SOURCE: New York Times - U.S. Scientists See Long Fight Against Ebola


The deadly Ebola outbreak... is likely to last 12 to 18 months more...

...forecasts far exceed estimates by the World Health Organization, which said last month that it hoped to control the outbreak within nine months and predicted 20,000 total cases by that time...

But researchers at various universities say that at the virus’s present rate of growth, there could easily be close to 20,000 cases in one month, not in nine. Some of the United States’ leading epidemiologists... have been creating computer models of the Ebola epidemic at the request of the National Institutes of Health and the Defense Department.

The Centers for Disease Control and Prevention declined to comment on the projections...

...Dr. Vespignani said that the W.H.O. figures would be reasonable if there were an effective campaign to stop the epidemic now, but that there is not.

...Dr. Shaman’s research team created a model that estimated the number of cases through Oct. 12, with different predictions based on whether control of the epidemic stays about the same, improves or gets worse. If control stays the same, according to the model, the case count by Oct. 12 will be 18,406. If control improves, it will be 7,861. If control worsens, it will soar to 54,895.


I have overlaid their projections and my projections so we can see how they compare.



The red lines represent their 3 different scenarios. The blue lines represent my most current projection scenarios for the same time frame from chart 4B and the green shaded area is the projection range for the same time period from my chart 4.

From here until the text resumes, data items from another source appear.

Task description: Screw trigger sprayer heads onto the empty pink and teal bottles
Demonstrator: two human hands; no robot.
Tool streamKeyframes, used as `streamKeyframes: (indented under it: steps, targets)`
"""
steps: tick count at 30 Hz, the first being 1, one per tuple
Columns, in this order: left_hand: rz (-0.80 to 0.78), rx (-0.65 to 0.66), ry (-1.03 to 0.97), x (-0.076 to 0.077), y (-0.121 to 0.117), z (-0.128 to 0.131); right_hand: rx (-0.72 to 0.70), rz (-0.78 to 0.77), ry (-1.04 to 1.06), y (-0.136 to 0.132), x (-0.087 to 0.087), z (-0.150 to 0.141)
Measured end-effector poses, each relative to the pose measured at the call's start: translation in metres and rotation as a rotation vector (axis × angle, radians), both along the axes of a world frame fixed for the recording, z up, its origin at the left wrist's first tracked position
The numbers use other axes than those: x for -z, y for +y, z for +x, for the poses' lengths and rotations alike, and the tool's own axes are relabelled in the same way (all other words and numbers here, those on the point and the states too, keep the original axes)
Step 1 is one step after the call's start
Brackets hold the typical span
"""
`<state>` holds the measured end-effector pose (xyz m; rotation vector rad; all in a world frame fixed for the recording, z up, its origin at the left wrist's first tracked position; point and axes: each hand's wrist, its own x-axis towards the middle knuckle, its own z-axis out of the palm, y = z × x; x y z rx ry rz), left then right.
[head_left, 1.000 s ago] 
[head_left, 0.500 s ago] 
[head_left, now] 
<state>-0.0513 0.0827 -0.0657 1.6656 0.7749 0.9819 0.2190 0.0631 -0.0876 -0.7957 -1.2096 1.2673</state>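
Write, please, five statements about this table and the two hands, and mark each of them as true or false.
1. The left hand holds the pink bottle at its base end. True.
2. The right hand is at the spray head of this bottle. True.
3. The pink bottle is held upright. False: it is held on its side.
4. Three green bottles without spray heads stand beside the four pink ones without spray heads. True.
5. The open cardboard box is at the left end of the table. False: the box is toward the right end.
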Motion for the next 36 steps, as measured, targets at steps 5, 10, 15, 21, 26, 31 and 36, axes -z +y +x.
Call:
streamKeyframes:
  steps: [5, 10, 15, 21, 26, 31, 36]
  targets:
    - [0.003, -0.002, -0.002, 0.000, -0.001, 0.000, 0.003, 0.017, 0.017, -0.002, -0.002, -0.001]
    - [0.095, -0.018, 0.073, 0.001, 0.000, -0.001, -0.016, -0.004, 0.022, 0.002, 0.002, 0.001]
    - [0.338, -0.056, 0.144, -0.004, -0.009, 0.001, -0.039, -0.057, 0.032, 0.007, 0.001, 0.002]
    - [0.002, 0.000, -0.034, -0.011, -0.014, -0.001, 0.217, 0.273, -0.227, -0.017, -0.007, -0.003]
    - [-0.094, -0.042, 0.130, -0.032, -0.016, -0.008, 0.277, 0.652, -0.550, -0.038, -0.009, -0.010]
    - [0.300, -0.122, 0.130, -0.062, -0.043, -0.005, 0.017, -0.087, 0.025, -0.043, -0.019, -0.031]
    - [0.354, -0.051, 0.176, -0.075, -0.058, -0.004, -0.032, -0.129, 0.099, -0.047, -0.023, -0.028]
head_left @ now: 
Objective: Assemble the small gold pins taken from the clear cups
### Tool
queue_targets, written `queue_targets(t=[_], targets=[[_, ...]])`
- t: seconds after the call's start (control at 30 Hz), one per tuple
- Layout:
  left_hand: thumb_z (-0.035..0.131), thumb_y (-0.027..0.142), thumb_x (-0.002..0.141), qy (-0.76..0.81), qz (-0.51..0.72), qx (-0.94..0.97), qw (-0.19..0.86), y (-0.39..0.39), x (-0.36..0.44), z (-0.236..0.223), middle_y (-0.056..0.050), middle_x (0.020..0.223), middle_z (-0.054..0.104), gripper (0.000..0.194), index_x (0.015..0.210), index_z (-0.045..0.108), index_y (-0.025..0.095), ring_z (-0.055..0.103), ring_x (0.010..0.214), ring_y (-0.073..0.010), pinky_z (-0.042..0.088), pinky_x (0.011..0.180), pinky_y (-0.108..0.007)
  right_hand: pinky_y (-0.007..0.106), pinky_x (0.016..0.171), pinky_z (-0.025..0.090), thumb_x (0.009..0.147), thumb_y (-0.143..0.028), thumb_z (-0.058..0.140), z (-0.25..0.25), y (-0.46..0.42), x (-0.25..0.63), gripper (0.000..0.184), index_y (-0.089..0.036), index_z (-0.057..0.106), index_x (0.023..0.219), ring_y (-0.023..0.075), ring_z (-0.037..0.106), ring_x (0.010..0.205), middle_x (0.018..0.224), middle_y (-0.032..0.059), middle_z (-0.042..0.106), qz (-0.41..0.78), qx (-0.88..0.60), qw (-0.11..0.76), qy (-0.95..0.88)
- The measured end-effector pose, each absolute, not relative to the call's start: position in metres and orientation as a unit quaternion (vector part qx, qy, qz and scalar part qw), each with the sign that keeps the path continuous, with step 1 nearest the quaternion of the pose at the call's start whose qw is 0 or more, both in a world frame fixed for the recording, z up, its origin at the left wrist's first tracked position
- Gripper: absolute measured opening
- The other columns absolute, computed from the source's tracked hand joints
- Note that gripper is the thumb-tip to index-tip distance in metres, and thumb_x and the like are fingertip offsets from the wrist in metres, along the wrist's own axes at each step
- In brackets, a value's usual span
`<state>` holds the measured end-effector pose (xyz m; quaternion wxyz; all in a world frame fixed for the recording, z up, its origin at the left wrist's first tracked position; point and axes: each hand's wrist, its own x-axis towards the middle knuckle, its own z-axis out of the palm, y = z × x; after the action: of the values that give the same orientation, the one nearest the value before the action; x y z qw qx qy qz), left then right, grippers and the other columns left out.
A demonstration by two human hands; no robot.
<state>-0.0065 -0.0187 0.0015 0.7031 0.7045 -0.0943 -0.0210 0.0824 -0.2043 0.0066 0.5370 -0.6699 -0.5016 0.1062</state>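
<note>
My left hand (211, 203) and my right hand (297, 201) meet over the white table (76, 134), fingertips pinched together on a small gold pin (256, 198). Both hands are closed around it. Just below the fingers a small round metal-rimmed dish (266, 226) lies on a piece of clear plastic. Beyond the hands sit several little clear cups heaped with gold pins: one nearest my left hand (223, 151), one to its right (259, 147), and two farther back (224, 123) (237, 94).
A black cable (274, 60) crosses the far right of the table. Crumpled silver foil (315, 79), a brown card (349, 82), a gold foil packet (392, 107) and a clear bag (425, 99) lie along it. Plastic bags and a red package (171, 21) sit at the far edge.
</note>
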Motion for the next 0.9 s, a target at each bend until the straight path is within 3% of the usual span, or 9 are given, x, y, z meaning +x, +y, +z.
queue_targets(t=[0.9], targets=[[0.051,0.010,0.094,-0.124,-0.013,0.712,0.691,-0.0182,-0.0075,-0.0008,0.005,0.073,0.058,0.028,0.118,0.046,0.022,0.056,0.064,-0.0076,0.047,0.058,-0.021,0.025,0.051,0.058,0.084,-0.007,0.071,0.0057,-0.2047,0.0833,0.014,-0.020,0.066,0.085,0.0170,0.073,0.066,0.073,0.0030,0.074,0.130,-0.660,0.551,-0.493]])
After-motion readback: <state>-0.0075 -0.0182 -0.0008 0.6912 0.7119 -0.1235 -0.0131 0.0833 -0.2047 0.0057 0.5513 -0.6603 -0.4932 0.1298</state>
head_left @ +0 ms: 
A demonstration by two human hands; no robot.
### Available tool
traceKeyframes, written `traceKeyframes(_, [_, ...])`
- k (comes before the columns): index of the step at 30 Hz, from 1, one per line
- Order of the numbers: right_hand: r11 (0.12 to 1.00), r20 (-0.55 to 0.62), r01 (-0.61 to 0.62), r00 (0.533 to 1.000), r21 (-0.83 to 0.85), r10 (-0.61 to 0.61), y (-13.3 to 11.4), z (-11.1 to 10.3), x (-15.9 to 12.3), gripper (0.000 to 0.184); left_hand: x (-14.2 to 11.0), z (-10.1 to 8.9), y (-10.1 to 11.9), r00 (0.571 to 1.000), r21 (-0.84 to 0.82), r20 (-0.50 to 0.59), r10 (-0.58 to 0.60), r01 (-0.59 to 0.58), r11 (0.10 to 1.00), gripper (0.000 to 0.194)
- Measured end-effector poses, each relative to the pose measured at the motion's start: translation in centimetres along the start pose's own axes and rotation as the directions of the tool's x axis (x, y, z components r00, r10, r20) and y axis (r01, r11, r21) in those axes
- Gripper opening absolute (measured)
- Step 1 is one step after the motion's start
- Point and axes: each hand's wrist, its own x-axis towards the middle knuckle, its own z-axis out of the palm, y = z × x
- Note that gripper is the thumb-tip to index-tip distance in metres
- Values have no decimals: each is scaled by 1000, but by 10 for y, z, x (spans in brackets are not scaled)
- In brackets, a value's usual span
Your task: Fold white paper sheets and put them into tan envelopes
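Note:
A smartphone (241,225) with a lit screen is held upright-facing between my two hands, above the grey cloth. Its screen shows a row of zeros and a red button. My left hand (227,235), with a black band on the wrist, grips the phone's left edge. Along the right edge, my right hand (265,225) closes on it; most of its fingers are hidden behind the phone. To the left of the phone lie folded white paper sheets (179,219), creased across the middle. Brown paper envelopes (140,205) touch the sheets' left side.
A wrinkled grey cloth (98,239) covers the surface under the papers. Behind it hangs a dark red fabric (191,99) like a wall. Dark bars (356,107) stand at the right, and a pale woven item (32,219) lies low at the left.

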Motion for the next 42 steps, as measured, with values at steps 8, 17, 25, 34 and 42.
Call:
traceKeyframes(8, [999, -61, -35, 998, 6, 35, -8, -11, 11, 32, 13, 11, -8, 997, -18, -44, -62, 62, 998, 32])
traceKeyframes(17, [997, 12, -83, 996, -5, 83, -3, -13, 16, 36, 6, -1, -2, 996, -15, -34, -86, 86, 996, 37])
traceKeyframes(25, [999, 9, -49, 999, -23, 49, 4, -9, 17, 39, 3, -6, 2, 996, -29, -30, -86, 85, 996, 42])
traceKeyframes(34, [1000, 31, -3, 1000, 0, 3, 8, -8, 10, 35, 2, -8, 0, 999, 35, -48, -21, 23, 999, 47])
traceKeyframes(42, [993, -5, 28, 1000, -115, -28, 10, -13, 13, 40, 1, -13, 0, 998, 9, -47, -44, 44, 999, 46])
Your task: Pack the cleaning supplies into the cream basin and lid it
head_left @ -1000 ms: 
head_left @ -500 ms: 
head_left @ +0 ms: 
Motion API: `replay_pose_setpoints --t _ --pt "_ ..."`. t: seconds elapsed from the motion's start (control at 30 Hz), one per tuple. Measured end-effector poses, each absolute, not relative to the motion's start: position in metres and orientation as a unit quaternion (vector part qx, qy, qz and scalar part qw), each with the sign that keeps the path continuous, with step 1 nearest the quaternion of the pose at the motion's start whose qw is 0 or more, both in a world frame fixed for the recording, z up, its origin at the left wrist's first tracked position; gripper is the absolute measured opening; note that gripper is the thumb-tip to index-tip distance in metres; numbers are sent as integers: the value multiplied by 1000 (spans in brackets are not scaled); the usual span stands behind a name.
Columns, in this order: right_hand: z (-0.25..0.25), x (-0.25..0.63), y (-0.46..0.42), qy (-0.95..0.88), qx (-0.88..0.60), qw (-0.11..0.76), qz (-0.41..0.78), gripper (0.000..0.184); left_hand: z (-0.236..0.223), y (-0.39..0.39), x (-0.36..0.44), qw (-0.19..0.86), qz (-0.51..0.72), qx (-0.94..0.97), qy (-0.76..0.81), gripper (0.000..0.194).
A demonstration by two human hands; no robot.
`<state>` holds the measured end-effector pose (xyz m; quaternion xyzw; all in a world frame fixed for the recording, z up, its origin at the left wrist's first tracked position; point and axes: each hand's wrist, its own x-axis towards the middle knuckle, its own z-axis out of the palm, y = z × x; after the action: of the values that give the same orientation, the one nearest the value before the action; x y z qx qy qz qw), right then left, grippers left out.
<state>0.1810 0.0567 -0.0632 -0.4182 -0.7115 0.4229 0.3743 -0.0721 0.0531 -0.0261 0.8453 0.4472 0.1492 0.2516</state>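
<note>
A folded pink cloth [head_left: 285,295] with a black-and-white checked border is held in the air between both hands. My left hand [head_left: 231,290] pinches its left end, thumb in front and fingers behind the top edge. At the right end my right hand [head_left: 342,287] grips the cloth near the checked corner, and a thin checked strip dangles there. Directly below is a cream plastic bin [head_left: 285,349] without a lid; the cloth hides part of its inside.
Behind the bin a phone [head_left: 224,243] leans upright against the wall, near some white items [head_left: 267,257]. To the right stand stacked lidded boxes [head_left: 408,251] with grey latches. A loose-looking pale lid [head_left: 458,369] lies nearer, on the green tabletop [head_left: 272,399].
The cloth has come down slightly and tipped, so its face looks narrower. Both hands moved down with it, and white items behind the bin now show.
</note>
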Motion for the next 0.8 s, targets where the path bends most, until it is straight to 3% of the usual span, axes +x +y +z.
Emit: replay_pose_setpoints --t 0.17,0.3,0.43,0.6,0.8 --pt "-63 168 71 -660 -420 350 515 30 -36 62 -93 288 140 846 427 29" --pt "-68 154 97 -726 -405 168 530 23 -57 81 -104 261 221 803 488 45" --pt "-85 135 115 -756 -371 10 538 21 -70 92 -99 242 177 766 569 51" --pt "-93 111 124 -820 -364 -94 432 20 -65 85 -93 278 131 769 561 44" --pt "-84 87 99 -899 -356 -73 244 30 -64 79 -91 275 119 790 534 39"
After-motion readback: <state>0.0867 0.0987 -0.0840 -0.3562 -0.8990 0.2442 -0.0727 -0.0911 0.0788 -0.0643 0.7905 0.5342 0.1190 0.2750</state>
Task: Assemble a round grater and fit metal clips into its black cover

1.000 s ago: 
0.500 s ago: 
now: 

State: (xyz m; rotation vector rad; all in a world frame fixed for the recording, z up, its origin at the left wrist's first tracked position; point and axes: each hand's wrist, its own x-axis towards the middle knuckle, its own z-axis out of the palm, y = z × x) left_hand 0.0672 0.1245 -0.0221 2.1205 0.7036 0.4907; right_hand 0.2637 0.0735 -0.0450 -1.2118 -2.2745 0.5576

As with many of the projections from epidemiologists that have started coming out very recently, you can see that their projections and the projections I've been posting here support each other and you can see that we are drawing similar conclusions.

Most of the graphs posted publicly have not shown projections very far into the future. But in the NY Times article, they let it slip a bit what their projections really show long term and what that really means:



The deadly Ebola outbreak sweeping across three countries in West Africa is likely to last 12 to 18 months more, much longer than anticipated, and could infect hundreds of thousands of people before it is brought under control, say scientists mapping its spread for the federal government...

Alessandro Vespignani, a professor of computational sciences at Northeastern University who has been involved in the computer modeling of Ebola’s spread, said that if the case count reaches hundreds of thousands, “there will be little we can do.”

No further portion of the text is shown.